- **WHAT YOU NEED TO DO**
Find the number of lines containing the string "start" in the data. Answer with the number by itself.
##############################
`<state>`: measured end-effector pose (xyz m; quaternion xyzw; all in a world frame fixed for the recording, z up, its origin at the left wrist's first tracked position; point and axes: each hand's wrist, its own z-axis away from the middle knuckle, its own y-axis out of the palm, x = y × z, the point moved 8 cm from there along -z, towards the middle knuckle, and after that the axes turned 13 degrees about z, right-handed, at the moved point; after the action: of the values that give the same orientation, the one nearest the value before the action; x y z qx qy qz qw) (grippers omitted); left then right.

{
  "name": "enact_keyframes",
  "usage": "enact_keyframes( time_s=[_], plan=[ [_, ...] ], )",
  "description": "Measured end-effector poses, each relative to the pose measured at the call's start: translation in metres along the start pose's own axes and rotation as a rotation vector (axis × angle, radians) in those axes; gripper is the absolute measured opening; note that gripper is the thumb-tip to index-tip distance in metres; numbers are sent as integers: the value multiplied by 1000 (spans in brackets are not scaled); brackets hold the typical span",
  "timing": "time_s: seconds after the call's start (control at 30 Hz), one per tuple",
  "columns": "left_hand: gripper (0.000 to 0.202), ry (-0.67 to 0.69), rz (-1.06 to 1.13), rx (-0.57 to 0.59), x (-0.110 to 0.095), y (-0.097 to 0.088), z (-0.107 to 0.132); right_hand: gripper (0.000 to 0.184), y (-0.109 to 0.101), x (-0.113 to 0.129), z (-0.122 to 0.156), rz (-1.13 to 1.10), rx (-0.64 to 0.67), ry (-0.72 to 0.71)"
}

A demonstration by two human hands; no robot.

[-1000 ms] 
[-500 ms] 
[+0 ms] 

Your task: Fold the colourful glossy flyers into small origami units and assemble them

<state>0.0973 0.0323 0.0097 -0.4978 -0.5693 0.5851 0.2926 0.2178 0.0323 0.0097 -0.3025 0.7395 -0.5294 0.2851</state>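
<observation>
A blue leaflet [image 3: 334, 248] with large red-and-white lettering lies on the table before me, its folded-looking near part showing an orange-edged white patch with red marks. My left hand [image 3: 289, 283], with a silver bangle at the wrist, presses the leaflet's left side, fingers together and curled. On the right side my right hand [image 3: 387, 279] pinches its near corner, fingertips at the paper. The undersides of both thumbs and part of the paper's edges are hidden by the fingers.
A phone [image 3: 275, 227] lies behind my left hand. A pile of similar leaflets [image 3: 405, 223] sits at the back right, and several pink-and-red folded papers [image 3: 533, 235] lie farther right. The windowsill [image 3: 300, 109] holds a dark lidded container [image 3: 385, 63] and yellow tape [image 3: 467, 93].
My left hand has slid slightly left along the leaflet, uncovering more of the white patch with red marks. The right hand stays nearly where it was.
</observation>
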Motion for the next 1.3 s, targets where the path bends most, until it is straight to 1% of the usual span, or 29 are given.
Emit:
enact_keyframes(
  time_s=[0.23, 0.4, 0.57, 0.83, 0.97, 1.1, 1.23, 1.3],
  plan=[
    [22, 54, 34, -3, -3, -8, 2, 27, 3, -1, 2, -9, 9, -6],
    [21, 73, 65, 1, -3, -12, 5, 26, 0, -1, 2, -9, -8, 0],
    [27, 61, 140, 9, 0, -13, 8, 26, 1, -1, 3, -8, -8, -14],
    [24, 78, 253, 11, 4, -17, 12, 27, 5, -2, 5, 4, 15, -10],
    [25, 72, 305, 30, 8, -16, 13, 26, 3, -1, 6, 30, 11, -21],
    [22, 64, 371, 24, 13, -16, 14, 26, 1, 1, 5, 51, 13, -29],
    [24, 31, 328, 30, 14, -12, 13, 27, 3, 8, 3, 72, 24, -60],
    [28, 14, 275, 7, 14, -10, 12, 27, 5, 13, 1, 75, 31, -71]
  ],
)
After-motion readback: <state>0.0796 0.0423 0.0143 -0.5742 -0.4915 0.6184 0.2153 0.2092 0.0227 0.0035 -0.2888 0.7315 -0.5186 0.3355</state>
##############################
- **RESPONSE**
2